What was the most important ocean to adorn the face of the Earth over the past 500 million years? Damian Nance of Ohio University and Ulf Linnemann of Museum of Mineralogy and Geology in Dresden, Germany, would argue that it was the Rheic Ocean. The Rheic Ocean formed some 490 million years ago during a rifting event that tore apart the northern margin of the continents that together formed Gondwana, including Africa and South America. It was not the opening of the Rheic Ocean, but rather its demise that makes it so important. The closure of the Rheic Ocean at about 360 million years ago that gave rise to Earth's most recent supercontinent, Pangea. Ironically, the subsequent rifting of Pangea, giving rise to the Atlantic Ocean, tore apart the mountain systems that formed during the closure of the Rheic Ocean.

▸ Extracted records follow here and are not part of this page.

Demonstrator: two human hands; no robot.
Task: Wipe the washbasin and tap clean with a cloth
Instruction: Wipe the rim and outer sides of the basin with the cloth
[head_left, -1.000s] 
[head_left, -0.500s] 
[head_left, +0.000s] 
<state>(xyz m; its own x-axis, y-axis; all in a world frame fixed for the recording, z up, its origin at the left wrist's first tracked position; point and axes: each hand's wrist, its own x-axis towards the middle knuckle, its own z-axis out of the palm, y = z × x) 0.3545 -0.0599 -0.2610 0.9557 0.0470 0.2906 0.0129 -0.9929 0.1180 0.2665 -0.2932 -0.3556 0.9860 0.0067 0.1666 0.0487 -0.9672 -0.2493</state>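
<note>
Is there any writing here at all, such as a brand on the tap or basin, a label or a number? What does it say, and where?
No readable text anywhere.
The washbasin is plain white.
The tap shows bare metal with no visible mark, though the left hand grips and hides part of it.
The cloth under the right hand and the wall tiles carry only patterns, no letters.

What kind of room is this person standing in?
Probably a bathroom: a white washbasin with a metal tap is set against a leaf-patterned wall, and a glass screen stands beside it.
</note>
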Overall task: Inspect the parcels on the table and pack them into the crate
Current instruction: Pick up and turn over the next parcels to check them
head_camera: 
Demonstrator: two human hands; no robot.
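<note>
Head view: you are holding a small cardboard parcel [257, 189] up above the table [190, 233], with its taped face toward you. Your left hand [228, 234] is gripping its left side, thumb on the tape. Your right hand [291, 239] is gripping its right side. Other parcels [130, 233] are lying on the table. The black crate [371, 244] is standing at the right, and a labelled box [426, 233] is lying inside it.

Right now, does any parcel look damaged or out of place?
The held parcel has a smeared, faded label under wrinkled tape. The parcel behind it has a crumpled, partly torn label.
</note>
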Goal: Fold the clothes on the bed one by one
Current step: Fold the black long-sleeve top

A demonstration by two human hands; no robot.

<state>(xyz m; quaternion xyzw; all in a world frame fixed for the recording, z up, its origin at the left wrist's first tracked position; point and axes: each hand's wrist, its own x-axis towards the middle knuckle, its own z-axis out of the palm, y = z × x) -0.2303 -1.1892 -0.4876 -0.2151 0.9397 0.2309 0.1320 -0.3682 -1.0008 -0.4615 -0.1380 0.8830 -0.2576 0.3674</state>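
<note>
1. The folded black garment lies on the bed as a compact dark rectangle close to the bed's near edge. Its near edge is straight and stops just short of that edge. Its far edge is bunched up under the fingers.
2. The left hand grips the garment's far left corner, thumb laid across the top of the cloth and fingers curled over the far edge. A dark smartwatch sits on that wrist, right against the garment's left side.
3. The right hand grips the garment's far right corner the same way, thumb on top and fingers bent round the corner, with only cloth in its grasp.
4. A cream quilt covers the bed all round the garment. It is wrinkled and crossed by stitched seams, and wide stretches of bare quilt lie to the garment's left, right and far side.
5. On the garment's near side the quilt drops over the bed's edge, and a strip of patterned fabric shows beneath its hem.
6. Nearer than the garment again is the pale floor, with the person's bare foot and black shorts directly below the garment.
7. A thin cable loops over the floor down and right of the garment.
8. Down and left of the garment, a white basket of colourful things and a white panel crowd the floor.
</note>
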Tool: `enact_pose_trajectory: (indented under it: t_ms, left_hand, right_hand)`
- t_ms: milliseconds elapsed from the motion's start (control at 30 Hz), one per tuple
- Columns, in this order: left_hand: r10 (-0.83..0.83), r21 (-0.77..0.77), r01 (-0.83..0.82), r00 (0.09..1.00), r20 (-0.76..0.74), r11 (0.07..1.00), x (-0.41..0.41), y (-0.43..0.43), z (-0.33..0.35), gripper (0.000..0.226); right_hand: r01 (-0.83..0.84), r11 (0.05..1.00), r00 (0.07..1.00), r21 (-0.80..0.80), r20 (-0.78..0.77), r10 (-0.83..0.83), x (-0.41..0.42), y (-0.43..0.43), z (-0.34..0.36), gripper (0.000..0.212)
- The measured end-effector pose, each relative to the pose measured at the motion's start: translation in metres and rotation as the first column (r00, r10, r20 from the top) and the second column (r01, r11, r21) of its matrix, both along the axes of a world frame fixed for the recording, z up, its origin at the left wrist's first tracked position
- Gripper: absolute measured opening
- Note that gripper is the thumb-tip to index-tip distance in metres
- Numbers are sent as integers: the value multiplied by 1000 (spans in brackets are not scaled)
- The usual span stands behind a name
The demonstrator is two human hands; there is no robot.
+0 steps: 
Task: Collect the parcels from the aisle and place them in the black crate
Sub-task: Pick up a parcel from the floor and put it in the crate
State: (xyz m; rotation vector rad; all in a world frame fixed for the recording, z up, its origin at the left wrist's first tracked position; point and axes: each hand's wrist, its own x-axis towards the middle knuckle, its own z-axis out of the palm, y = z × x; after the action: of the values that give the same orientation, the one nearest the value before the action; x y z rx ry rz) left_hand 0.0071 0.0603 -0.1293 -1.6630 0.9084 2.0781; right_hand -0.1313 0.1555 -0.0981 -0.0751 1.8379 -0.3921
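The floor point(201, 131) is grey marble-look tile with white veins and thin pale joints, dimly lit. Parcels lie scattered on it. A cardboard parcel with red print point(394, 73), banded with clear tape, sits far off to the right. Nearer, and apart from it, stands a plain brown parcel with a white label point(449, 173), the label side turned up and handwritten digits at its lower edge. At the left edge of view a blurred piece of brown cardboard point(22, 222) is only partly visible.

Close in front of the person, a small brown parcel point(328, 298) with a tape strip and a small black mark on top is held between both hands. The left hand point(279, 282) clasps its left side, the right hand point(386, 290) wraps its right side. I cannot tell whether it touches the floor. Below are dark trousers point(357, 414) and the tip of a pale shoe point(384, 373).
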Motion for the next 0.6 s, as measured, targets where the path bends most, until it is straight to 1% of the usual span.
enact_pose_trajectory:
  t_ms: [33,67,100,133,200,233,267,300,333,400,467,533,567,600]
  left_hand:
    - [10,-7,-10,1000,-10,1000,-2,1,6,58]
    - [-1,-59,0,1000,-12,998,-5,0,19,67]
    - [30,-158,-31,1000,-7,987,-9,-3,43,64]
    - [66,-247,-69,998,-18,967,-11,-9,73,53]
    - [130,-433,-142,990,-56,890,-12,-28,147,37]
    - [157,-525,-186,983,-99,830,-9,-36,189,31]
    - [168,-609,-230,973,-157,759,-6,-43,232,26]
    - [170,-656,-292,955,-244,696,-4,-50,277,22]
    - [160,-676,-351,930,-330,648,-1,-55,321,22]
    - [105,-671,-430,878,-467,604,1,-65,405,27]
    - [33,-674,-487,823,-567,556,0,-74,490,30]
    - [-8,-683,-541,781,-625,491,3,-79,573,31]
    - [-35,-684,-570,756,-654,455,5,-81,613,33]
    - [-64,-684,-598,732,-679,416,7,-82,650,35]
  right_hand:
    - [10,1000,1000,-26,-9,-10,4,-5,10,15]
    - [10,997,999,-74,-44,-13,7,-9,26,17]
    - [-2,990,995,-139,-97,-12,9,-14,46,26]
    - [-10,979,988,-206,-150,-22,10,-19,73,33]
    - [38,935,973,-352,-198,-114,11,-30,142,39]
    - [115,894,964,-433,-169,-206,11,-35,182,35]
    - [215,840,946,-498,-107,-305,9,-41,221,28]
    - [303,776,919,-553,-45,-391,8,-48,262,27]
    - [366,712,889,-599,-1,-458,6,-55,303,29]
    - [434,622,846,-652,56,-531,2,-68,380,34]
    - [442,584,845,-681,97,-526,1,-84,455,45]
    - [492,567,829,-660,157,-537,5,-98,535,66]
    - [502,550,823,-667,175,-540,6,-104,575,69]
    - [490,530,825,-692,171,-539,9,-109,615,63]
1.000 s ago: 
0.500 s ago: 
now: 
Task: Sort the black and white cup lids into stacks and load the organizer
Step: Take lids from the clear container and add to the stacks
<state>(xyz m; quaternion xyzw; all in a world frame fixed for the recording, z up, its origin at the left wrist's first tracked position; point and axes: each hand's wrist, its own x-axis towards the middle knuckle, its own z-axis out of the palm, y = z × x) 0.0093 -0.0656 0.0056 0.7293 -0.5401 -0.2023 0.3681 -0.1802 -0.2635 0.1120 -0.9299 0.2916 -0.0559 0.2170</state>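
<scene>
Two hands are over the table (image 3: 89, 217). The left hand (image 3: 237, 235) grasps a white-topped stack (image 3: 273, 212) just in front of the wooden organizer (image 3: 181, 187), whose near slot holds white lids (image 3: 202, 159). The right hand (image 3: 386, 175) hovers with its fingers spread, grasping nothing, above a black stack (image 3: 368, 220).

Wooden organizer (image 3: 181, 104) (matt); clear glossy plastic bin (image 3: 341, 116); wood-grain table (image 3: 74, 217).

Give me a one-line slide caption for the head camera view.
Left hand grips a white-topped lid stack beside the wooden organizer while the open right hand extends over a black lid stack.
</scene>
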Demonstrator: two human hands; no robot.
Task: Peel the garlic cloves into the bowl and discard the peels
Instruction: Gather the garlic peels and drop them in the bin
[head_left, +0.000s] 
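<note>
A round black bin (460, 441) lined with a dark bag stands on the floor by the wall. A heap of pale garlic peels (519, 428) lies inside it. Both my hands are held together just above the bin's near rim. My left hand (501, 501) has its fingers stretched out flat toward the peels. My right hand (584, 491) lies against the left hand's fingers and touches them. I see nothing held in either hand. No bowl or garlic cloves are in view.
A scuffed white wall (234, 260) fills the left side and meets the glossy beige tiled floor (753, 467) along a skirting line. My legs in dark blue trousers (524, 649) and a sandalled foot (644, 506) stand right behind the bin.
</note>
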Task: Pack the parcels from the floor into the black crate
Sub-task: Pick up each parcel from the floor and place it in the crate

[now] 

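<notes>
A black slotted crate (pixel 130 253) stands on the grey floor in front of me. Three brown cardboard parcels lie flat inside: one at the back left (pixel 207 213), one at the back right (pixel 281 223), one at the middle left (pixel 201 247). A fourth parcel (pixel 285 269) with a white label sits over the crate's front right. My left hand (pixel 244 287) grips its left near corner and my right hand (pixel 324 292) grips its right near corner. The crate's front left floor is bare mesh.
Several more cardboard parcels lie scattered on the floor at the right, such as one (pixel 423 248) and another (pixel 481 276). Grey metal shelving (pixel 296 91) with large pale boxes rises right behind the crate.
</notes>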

Nance and Linnemann, based on careful correlation of structures and strata from the American Appalachians and the European Variscan mountain systems, have been able to reconstruct the tectonic life and death of the Rheic Ocean, and hence have provided us with insight into the processes that gave rise to and presaged the inevitable tectonic destruction of Pangea.